**What to do**
Produce an exact copy of the data below.

**Provided material**
== Segment start ==

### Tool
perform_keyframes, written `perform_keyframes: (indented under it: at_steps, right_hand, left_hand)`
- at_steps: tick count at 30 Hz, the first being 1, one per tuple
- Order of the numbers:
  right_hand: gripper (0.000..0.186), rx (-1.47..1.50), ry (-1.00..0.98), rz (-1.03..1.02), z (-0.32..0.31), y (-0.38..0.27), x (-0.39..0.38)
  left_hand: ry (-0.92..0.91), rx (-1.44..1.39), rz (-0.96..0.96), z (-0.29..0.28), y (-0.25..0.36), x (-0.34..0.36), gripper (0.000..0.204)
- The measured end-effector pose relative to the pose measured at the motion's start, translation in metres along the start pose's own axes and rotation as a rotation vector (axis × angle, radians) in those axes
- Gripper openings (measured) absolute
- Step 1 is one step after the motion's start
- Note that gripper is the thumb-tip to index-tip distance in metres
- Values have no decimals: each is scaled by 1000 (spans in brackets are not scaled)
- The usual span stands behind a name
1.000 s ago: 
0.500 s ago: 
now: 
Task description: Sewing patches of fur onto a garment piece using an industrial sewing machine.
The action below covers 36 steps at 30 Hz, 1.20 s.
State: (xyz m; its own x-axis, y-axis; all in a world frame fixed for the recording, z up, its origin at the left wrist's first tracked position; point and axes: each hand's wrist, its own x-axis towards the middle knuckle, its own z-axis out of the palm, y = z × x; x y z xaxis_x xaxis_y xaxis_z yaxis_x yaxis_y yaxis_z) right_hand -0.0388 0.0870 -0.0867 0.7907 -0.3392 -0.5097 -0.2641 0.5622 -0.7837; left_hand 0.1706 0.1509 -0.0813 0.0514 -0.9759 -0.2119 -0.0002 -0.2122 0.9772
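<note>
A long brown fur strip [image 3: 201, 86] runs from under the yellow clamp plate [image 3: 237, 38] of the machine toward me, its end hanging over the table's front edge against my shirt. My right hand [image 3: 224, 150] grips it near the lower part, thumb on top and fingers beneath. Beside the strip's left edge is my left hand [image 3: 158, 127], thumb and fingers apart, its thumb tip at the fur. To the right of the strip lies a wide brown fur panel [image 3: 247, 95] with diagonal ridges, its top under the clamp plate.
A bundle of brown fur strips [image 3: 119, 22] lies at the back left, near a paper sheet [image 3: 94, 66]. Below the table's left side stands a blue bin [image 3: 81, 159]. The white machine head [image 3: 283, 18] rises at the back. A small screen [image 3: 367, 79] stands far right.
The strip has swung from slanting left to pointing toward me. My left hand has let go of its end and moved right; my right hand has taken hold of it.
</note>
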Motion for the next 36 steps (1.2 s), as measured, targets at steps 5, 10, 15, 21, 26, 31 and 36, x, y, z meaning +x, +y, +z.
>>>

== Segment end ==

**Answer for the task**
### Tool
perform_keyframes, written `perform_keyframes: (indented under it: at_steps, right_hand, left_hand)`
- at_steps: tick count at 30 Hz, the first being 1, one per tuple
- Order of the numbers:
  right_hand: gripper (0.000..0.186), rx (-1.47..1.50), ry (-1.00..0.98), rz (-1.03..1.02), z (-0.32..0.31), y (-0.38..0.27), x (-0.39..0.38)
  left_hand: ry (-0.92..0.91), rx (-1.44..1.39), rz (-0.96..0.96), z (-0.29..0.28), y (-0.25..0.36), x (-0.34..0.36), gripper (0.000..0.204)
- The measured end-effector pose relative to the pose measured at the motion's start, translation in metres along the start pose's own axes and rotation as a rotation vector (axis × angle, radians) in those axes
- Gripper openings (measured) absolute
- Step 1 is one step after the motion's start
- Note that gripper is the thumb-tip to index-tip distance in metres
- Values have no decimals: each is scaled by 1000 (spans in brackets are not scaled)
- The usual span stands behind a name
1.000 s ago: 
0.500 s ago: 
now: 
Task description: Sewing patches of fur onto a garment piece using an industrial sewing machine.
The action below covers 36 steps at 30 Hz, 1.20 s.
State: (xyz m; its own x-axis, y-axis; all in a world frame fixed for the recording, z up, its origin at the left wrist's first tracked position; point and axes: each hand's wrist, its own x-axis towards the middle knuckle, its own z-axis out of the palm, y = z × x; x y z xaxis_x xaxis_y xaxis_z yaxis_x yaxis_y yaxis_z) right_hand -0.0388 0.0870 -0.0867 0.7907 -0.3392 -0.5097 -0.2641 0.5622 -0.7837; left_hand 0.1706 0.1509 -0.0813 0.0514 -0.9759 -0.2119 -0.0002 -0.2122 0.9772
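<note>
A long brown fur strip [image 3: 201, 86] runs from under the yellow clamp plate [image 3: 237, 38] of the machine toward me, its end hanging over the table's front edge against my shirt. My right hand [image 3: 224, 150] grips it near the lower part, thumb on top and fingers beneath. Beside the strip's left edge is my left hand [image 3: 158, 127], thumb and fingers apart, its thumb tip at the fur. To the right of the strip lies a wide brown fur panel [image 3: 247, 95] with diagonal ridges, its top under the clamp plate.
A bundle of brown fur strips [image 3: 119, 22] lies at the back left, near a paper sheet [image 3: 94, 66]. Below the table's left side stands a blue bin [image 3: 81, 159]. The white machine head [image 3: 283, 18] rises at the back. A small screen [image 3: 367, 79] stands far right.
The strip has swung from slanting left to pointing toward me. My left hand has let go of its end and moved right; my right hand has taken hold of it.
</note>
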Motion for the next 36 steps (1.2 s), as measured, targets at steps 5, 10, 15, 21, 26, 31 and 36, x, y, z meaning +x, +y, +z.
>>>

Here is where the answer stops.